Would you return exactly the lines from the top of the data below through the one containing "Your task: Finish", leaving out the pictures?

==========

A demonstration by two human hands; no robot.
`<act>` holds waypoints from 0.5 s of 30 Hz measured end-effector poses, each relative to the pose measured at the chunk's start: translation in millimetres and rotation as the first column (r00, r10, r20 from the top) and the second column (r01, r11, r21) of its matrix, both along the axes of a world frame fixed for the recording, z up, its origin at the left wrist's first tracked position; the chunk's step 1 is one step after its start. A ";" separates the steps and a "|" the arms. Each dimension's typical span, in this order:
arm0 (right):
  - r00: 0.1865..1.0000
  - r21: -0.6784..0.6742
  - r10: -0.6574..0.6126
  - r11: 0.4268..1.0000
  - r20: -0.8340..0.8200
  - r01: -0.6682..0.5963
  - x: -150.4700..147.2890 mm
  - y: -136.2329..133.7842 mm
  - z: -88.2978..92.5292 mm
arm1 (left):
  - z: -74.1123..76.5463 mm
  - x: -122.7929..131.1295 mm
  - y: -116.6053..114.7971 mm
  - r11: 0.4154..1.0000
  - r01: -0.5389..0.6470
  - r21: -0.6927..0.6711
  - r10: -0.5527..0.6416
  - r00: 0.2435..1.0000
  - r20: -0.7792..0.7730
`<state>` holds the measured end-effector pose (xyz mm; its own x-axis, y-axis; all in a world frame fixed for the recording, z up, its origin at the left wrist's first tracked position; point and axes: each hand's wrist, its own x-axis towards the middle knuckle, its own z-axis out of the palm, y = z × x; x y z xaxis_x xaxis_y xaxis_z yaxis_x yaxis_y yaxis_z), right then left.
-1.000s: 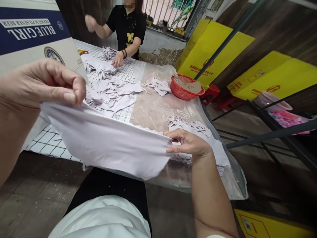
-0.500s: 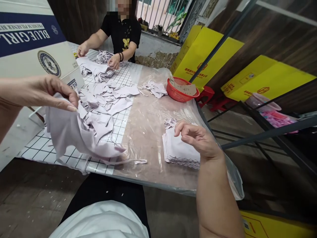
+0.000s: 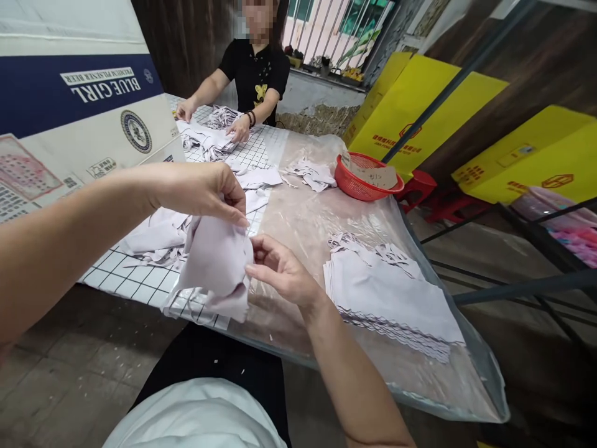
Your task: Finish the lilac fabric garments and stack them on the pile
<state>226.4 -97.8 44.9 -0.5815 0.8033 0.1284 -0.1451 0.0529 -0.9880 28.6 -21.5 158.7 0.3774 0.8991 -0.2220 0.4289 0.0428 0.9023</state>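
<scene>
A pale lilac fabric piece [image 3: 217, 258] hangs between my hands, above the near edge of the table. My left hand [image 3: 212, 193] pinches its top edge between thumb and fingers. Lower down, my right hand [image 3: 280, 267] grips the right edge of the same cloth with thumb and fingertips. Thin straps dangle from its lower left. Behind it lies a loose heap of similar fabric pieces [image 3: 156, 236], partly hidden by my left arm. To the right of my hands sits a neat stack of flat fabric pieces [image 3: 387, 280] with wavy edges and straps gathered on top.
A large printed carton [image 3: 100, 124] stands at the left. Across the table a co-worker [image 3: 256, 68] handles more fabric. A red basket [image 3: 361, 186] with cardboard in it rests at the far right edge. Metal rack bars [image 3: 527, 286] and yellow boxes [image 3: 433, 112] are beyond.
My right hand has moved left from above the stack and taken hold of the cloth's edge. My left hand has brought the cloth rightward. The view has shifted, showing more of the stack.
</scene>
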 end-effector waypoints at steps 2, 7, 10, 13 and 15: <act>0.996 -0.021 0.066 0.998 0.063 -0.064 17.7 -5.8 -5.6 | 8.8 -11.1 0.4 0.990 0.137 0.023 -0.130 0.974 -0.186; 0.964 -0.047 0.154 0.988 0.214 -0.148 59.8 -22.7 -11.5 | 23.0 -48.8 11.2 0.960 0.203 0.191 -0.112 0.910 -0.399; 0.939 0.023 0.040 0.998 0.341 -0.051 76.0 -28.1 -9.2 | 20.3 -75.0 23.2 0.947 0.239 0.214 -0.134 0.900 -0.415; 0.898 0.142 -0.152 0.985 0.412 0.102 86.0 -27.3 -6.8 | 12.9 -92.9 30.8 0.928 0.341 0.152 -0.248 0.867 -0.431; 0.862 0.241 -0.236 0.961 0.449 0.138 91.2 -25.6 -4.3 | 9.3 -97.3 30.3 0.921 0.382 0.075 -0.310 0.837 -0.451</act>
<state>317.6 -123.4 40.5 -0.4529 0.8905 0.0427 0.3650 0.2289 -0.9024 -68.7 8.8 168.0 0.5724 0.7631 -0.2999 0.7291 -0.3064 0.6120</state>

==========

**ANSWER TO THIS PROBLEM**
A demonstration by two human hands; no robot.
`<act>` holds waypoints from 0.5 s of 30 Hz measured end-effector poses, each relative to the pose measured at the chunk's start: translation in millimetres and rotation as the first column (r00, r10, r20 from the top) and the second column (r01, r11, r21) of its matrix, both along the axes of a world frame fixed for the recording, z up, its origin at the left wrist's first tracked position; the chunk's step 1 is one step after its start. A ";" separates the steps and a "|" the arms. Each dimension's typical span, in this order:
arm0 (right):
  - r00: 0.1865..1.0000
  - r21: -0.6784..0.6742
  - r10: -0.6574..0.6126
  - r11: 0.4268..1.0000
  - r20: -0.8340..0.8200
  - r01: -0.6682..0.5963
  - x: -150.4700..147.2890 mm
  - y: -136.2329..133.7842 mm
  - z: -88.2978..92.5292 mm
arm1 (left):
  - z: -74.1123..76.5463 mm
  - x: -122.7929..131.1295 mm
  - y: -116.6053..114.7971 mm
  - r11: 0.4154..1.0000
  - r01: -0.5389..0.6470
  - r21: -0.6927..0.6711
  - r10: -0.5527..0.6416
  - r00: 0.2435..1.0000
  - r20: -0.7792..0.7730
`<state>` holds the measured end-effector pose (xyz mm; its own x-axis, y-axis; all in a world frame fixed for the recording, z up, its origin at the left wrist's first tracked position; point and axes: each hand's wrist, its own x-axis towards the middle knuckle, its own z-axis out of the palm, y = z × x; x y z xaxis_x xaxis_y xaxis_z yaxis_x yaxis_y yaxis_z), right then left.
-1.000s: 
-0.500s: 
+0.000s: 
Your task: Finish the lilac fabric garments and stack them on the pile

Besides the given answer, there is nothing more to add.